## The problem
I need the lines below from the one with "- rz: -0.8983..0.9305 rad" down to the one with "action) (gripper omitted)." reproduced exactly, both ends included, and nothing else.

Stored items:
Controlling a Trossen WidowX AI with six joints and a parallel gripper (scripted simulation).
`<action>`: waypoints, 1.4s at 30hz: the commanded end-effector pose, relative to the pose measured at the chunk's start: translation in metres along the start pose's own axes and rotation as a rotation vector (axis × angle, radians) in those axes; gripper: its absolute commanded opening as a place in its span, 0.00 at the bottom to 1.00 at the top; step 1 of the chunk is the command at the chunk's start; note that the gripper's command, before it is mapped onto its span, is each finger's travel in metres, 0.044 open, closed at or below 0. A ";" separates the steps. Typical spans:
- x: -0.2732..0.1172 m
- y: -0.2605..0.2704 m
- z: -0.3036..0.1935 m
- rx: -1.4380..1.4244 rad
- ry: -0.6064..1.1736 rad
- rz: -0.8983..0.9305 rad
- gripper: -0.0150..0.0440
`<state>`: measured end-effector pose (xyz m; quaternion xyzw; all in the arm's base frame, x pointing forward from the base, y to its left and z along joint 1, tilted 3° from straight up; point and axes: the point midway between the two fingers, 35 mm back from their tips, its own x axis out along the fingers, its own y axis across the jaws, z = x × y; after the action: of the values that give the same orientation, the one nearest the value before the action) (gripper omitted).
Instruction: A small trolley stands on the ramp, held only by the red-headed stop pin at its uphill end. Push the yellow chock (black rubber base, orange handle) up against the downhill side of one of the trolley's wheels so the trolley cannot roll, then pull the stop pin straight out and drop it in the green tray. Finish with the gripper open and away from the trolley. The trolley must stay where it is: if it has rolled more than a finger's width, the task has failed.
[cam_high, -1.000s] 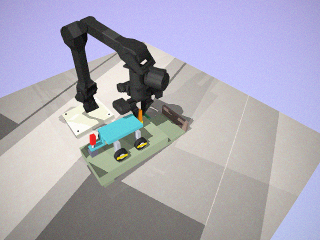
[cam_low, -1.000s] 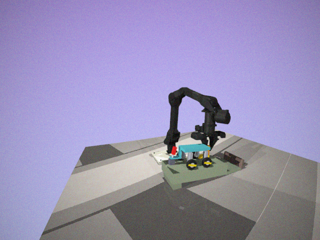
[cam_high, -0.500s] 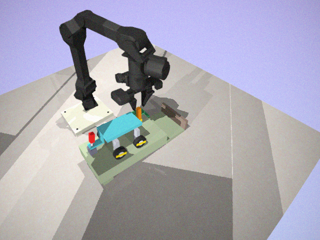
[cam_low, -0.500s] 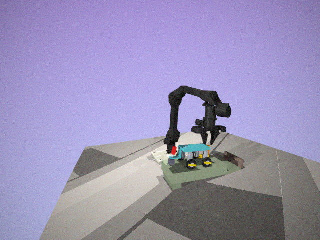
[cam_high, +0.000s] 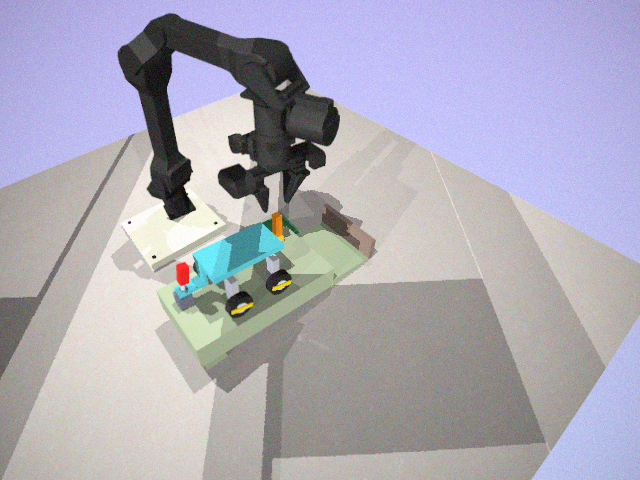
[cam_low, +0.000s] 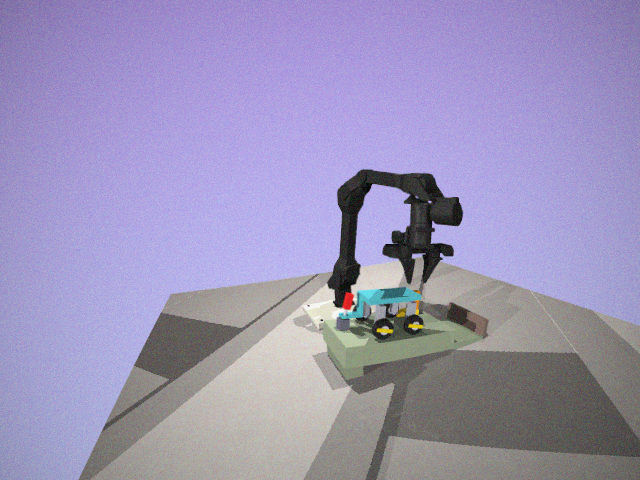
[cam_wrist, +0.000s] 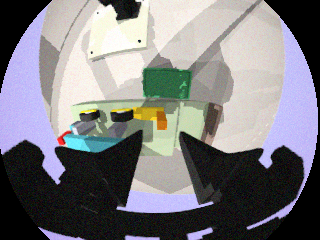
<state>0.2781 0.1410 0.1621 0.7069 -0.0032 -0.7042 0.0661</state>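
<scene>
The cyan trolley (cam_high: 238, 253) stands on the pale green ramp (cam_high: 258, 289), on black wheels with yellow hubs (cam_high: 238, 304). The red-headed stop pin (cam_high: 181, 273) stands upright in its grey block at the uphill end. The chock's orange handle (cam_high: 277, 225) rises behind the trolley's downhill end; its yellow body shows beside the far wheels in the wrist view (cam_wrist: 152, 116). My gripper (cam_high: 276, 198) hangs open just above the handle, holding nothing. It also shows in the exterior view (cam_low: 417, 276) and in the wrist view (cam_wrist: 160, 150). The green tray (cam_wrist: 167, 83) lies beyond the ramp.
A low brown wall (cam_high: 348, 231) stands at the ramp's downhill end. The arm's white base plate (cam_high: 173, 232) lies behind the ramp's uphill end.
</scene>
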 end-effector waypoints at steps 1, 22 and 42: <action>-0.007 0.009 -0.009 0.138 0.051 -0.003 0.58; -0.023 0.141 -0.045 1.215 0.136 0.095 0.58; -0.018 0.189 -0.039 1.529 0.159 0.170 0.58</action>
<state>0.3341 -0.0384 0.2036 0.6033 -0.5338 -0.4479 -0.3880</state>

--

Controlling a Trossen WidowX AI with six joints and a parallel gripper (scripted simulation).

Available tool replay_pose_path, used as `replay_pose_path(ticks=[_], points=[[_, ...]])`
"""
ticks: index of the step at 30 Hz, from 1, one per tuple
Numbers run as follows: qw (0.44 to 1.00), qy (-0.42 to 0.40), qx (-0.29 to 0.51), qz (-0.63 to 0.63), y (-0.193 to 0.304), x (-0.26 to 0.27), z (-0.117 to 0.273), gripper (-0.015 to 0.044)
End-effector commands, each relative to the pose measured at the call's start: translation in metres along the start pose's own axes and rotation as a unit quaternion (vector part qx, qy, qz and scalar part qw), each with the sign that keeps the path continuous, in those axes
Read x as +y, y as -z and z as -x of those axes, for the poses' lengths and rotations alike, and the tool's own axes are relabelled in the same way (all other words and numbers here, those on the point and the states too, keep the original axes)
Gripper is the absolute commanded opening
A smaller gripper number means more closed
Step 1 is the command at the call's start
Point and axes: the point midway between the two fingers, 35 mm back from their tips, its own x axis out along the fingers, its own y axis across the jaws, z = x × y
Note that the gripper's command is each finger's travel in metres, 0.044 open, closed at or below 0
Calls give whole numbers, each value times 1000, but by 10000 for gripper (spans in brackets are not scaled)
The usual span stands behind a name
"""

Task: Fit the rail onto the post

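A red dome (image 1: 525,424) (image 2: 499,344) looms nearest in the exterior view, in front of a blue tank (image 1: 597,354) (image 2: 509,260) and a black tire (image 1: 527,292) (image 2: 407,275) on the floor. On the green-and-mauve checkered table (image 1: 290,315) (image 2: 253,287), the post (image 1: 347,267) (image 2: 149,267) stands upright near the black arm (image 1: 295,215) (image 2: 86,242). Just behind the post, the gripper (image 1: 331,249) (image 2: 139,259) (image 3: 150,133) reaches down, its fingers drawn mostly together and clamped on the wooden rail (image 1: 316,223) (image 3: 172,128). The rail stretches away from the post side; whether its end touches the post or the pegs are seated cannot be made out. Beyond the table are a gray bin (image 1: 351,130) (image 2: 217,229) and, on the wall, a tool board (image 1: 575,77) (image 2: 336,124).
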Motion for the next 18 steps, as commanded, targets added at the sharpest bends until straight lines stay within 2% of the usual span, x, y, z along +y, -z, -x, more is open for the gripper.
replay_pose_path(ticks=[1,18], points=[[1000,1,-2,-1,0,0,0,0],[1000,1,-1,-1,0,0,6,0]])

## Exercise result
- rz: -0.8983..0.9305 rad
- gripper: -0.0150..0.0440
`<state>`: measured end-effector pose (xyz m; quaternion xyzw; all in the arm's base frame, x pointing forward from the base, y to its left and z along joint 1, tilted 3° from straight up; point and axes: the point midway between the two fingers, 35 mm back from their tips, its own x axis out along the fingers, its own y axis across the jaws, z = x × y; after the action: of the values that give the same orientation, the one nearest the value before the action) (gripper omitted).

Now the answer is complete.